Przypomnijmy: Sandra Kubicka o życiu w Miami: "Piłam z byłą żoną syna Roberta De Niro. Nie chcę się tym chwalić"
Równie skromna jest też Kinga Rusin, która tak imprezowała z Adele, że rok po słynnym zdjęciu z prywatnego przyjęcia zaszyła się "gdzieś na oceanie" i nie woli się nie wychylać poza wrzucanie "świadomych" postów.
Teraz pewną przygodę z zachodnim show biznesem przeżył Marcin Tyszka, połowa zapomnianego duetu Woli&Tysio, który jeszcze dziesięć lat temu pokazywał w telewizji, jak czyści wybieg z odchodów słonia. Na szczęście to tylko drobna część jego życia, które na co dzień przebiega w bardziej luksusowych warunkach.

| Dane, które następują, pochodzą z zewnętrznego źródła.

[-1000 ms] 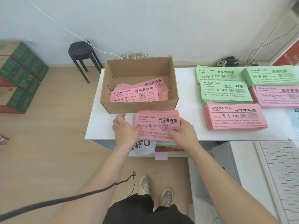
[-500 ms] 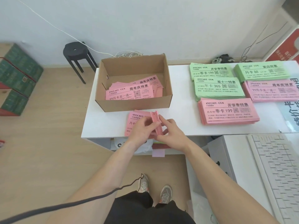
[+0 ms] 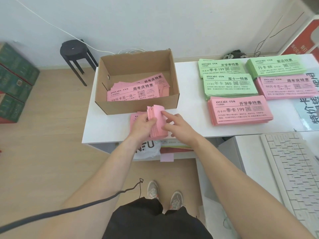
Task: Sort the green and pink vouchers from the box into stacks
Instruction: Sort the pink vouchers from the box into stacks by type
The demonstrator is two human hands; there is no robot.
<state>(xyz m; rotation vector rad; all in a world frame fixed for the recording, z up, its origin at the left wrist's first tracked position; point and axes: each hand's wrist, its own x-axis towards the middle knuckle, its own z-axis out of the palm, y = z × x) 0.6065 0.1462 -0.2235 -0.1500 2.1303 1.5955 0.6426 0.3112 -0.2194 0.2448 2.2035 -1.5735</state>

Fotograf pochwalił się na Instagramie, że spotkał ekipę filmu House of Gucci. Żeby nie było - twierdzi też, że nikogo nie poznał.
Nie wiemy więc, dlaczego Marcin Tyszka pisze na Instagramie, że była to ekipa filmowców, ale może po prostu zapytał w recepcji luksusowego hotelu, w którym zrobił sobie zdjęcie. Jednocześnie fotograf trochę ubolewa nad tym, że obiekt jest pusty i mieszka w nim niewiele osób, czyli on i ekipa filmowa.
Kiedyś można tu było spotkać największych świata mody, gwiazdy, ich agentów, supermodelki ćwiczące po długich imprezach, a przed wielkimi pokazami Milan Fashion Week. Teraz wchodzisz i nie spotkasz nikogo.... - rozżala się Marcin na Instagramie i skromnie dodaje, że ma całe piętro fitness clubu z basenem tylko dla siebie:
Niby fajnie mieć całe piętro fitness clubu z basenem prywatnie dla siebie, ale to dziwne uczuci... Jak scena z Shining... Legendarny hotel Principe di Savoia w Mediolanie, a tam puste korytarze, wyłączone światła... Na 400 pokoi zajętych 20... W tym ja i część amerykańskiej ekipy filmu o Gucci... Przemykali cichaczem, nikogo nie poznałem... - czytamy.
Warto zaznaczyć, że Marcin Tyszka twierdzi, że spotkał jedynie ekipę filmową, nie rozpoznając żadnej gwiazdy House of Gucci. Strach pomyśleć, co byłoby, gdyby na pustym basenie taplał się z Adamem Driverem albo Lady Gagą...
Tego się chyba już nie dowiemy, bo Marcin już wrócił do Polski. Żałujecie?